Consider this as part 3 of the “Sequential Planner” series: part 1, part 2.

Idea

Imagine having unlimited access to remote mid and junior-level knowledge workers. The only limitation? They don’t use Zoom. However:

  • They are proficient with Jira and Confluence.
  • They are available 24/7.
  • They meticulously track their work and validate outcomes.
  • They seek assistance when needed.
  • … and much more.

Interaction Scenario

Here’s an illustrative interaction scenario:

  • A user converses with a manager agent (MA) to define a task.
  • The MA logs the task in Jira and assigns it to the appropriate worker agent (WA).
  • The WA drafts a strategy to accomplish the task, seeking clarifications or supplementary documents if necessary. This plan might manifest as sub-tasks within Jira.
  • Once the plan is set, the WA commences its execution, continually updating the status of each sub-task.
  • After completing all sub-tasks, the MA conducts a verification/validation. If all criteria are met, the status of the primary task is marked as done.

Current State of Agent Development

Simple

Agents are often perceived as mere remote procedure calls rather than entities capable of planning and execution.
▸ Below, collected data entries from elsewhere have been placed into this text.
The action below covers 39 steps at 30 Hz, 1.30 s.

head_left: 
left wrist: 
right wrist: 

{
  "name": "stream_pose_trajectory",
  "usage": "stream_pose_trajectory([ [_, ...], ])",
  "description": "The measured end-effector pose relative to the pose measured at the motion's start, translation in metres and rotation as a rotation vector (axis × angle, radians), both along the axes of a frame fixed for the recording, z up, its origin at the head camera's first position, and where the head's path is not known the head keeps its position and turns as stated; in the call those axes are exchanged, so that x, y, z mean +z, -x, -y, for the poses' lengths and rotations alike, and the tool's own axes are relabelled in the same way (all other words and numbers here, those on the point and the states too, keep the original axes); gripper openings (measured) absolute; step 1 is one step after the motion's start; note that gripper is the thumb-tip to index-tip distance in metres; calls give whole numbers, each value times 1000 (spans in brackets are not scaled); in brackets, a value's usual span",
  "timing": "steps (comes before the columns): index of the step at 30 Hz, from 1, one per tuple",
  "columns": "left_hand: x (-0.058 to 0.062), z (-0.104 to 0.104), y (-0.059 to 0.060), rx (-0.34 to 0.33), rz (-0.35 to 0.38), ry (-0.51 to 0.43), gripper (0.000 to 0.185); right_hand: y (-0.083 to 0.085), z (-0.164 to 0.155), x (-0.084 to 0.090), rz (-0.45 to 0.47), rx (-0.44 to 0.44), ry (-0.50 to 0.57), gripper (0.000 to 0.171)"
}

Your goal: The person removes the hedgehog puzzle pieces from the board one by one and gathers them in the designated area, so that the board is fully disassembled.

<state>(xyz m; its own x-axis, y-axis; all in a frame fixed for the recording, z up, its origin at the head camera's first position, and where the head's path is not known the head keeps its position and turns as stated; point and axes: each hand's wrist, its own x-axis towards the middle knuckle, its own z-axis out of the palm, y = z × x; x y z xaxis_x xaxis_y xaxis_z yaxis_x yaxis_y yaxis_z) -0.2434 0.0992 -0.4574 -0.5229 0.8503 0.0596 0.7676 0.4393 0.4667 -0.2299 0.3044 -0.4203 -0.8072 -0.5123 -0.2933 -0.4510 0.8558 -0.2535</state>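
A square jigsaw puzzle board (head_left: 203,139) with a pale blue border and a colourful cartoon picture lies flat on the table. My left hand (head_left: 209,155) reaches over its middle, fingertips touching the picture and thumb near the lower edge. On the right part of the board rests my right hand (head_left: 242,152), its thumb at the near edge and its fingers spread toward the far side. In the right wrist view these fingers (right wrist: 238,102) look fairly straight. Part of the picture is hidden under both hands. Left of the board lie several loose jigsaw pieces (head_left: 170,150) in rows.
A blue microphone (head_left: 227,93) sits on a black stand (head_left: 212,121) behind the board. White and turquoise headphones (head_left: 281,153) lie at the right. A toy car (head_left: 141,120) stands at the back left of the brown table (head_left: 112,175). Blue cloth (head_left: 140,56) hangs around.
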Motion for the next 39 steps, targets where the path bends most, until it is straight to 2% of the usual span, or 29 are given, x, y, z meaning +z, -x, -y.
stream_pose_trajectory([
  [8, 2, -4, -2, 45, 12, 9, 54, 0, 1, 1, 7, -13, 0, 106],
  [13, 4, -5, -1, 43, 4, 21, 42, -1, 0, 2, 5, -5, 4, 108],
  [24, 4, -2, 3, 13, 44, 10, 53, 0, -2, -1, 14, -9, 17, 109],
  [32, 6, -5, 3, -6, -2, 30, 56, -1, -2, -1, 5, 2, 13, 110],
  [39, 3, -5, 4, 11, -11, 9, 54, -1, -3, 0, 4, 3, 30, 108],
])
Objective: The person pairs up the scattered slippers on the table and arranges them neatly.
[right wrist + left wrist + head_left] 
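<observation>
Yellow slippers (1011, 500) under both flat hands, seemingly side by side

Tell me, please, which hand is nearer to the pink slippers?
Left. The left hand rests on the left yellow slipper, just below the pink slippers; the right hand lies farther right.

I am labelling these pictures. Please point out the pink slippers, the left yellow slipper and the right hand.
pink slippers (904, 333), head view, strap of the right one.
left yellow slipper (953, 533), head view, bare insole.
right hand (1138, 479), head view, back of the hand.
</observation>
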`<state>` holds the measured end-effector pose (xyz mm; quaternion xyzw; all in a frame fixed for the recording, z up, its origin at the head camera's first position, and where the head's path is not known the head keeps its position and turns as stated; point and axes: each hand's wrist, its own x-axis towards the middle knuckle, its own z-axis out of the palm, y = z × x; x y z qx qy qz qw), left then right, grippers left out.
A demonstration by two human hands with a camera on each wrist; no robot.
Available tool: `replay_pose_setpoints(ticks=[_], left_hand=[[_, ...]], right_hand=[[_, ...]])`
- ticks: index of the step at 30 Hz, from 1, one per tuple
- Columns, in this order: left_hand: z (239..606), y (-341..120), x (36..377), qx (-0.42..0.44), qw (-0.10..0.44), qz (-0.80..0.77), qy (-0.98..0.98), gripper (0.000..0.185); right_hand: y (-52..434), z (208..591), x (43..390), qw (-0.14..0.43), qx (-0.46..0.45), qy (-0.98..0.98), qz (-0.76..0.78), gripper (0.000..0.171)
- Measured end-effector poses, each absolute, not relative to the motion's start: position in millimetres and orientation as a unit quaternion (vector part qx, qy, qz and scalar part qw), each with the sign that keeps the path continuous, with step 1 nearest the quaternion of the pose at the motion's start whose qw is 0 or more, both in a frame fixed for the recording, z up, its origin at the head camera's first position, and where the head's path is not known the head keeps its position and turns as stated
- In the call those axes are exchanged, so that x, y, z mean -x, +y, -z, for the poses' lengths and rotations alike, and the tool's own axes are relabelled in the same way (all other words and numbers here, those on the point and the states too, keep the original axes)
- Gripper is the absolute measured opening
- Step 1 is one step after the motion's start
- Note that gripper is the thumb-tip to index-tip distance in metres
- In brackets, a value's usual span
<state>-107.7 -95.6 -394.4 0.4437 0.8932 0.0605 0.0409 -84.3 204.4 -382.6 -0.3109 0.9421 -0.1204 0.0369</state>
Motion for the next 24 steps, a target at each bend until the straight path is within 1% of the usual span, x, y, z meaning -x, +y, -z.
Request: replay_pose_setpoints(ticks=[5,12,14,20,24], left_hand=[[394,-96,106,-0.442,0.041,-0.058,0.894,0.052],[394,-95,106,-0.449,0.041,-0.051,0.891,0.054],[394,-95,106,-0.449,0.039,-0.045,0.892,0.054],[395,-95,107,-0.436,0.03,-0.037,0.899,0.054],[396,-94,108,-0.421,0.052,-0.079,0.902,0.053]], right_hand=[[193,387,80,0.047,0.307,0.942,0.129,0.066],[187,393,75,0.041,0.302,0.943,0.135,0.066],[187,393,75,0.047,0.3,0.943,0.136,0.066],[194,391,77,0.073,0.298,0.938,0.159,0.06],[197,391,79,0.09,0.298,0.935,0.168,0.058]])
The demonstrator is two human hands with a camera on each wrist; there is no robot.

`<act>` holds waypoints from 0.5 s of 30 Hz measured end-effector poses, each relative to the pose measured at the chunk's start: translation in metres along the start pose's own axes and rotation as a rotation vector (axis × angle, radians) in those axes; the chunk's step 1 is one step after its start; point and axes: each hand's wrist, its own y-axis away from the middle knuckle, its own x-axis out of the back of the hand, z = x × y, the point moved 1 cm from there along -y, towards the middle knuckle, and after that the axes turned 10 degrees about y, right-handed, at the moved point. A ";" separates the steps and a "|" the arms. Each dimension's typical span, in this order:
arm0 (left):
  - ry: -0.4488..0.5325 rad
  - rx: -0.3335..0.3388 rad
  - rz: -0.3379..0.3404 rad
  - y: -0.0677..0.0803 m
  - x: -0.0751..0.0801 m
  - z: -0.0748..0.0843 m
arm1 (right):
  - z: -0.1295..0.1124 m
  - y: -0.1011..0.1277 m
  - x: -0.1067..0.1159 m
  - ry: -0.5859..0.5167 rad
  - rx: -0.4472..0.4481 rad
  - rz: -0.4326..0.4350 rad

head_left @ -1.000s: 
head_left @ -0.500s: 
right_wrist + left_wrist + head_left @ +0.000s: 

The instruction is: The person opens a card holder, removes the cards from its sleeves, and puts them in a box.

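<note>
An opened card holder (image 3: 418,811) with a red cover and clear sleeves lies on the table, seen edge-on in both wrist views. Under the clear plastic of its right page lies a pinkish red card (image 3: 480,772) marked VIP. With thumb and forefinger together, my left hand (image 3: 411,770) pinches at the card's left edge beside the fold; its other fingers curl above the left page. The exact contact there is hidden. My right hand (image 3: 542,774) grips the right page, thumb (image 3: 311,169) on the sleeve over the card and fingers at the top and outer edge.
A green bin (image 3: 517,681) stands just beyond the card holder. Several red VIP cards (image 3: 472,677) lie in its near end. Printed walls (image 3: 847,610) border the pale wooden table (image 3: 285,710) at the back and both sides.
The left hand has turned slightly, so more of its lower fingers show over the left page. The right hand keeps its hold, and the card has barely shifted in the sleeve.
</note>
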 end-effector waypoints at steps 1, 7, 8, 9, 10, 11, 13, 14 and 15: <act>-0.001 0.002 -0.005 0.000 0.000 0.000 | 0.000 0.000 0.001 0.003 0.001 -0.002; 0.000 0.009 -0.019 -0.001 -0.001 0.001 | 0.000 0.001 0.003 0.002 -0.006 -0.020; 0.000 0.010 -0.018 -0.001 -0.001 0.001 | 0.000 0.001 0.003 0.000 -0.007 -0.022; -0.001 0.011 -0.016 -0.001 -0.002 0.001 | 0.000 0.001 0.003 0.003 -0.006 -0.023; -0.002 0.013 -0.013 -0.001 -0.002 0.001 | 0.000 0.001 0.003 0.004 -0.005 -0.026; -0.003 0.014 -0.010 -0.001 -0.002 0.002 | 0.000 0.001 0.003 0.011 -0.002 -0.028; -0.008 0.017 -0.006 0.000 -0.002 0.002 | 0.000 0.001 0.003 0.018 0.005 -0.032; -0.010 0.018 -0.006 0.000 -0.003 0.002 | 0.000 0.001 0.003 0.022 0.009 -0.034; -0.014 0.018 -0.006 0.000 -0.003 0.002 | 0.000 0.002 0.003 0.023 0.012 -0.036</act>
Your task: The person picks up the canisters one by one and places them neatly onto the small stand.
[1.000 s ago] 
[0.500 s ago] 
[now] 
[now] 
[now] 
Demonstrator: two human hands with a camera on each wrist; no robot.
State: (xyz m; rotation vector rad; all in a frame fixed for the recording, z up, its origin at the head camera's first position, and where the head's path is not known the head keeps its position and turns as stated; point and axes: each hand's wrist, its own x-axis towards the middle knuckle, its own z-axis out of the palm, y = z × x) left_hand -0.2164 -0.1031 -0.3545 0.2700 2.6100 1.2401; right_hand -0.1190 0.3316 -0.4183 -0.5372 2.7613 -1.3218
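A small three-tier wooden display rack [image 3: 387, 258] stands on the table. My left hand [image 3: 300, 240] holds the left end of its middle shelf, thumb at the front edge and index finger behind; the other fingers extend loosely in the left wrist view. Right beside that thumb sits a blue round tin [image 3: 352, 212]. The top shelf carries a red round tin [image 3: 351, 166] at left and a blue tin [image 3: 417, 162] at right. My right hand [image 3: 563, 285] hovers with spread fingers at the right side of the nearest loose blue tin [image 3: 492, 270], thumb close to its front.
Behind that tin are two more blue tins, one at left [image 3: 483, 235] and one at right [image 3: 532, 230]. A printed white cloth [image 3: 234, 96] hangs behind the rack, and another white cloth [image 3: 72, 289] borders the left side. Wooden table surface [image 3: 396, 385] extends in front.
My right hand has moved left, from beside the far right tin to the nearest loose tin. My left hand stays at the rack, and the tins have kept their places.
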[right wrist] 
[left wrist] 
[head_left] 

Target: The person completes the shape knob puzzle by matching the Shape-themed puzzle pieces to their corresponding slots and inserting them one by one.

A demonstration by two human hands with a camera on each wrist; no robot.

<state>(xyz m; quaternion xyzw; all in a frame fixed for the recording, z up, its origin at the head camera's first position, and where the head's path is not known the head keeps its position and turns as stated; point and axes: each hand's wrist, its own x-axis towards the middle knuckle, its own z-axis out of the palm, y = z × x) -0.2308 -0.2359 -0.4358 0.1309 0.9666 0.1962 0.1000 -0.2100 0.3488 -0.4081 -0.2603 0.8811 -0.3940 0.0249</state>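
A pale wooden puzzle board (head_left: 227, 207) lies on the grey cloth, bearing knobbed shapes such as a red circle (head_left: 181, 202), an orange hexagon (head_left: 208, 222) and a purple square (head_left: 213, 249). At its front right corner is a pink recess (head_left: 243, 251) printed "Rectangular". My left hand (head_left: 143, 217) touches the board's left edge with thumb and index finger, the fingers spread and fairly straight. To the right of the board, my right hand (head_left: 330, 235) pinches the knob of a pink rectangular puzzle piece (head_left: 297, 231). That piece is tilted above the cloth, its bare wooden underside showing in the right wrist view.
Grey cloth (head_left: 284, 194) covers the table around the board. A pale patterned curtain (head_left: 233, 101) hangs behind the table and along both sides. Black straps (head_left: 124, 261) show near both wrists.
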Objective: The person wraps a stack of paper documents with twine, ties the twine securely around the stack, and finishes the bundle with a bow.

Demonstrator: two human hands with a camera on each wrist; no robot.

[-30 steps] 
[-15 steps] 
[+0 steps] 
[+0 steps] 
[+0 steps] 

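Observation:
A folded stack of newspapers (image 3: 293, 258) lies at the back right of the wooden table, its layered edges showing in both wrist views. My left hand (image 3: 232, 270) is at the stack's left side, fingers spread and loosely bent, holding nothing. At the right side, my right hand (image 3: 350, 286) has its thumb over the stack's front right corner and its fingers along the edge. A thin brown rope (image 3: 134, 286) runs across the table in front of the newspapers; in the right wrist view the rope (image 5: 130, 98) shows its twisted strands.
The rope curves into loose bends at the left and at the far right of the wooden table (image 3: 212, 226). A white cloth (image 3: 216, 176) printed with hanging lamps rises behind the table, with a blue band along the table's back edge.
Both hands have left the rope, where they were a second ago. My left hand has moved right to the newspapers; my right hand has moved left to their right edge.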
Sometimes, they’re even externally orchestrated (e.g., check agentprotocol).

Planners

To grasp the limitations of current planners and potential improvements, refer to part 1 and part 2.

Reasoning

CoT, ToT, GoT – these methods focus predominantly on reasoning, not on collaborative task resolution. Nonetheless, they can certainly serve as low-level approaches.

Main Hint: Workflow Engines Analogy

Indeed, workflows are repetitive processes. However, they offer a prime analogy for understanding task execution. Explore platforms like Camunda, Nintex, Azure Logic Apps, etc. Envision task setup akin to configuring a workflow, accounting for:

  • Internal variables.
  • Sub-processes.
  • Updates to external systems.
  • And more. The task execution can be likened to running such a workflow – but just once.

Missing Ingredients

There are four pivotal components currently absent in state-of-the-art agent developments:

  • An innovative task planning methodology, incorporating hierarchical task decomposition and the ask-plan-execute strategy.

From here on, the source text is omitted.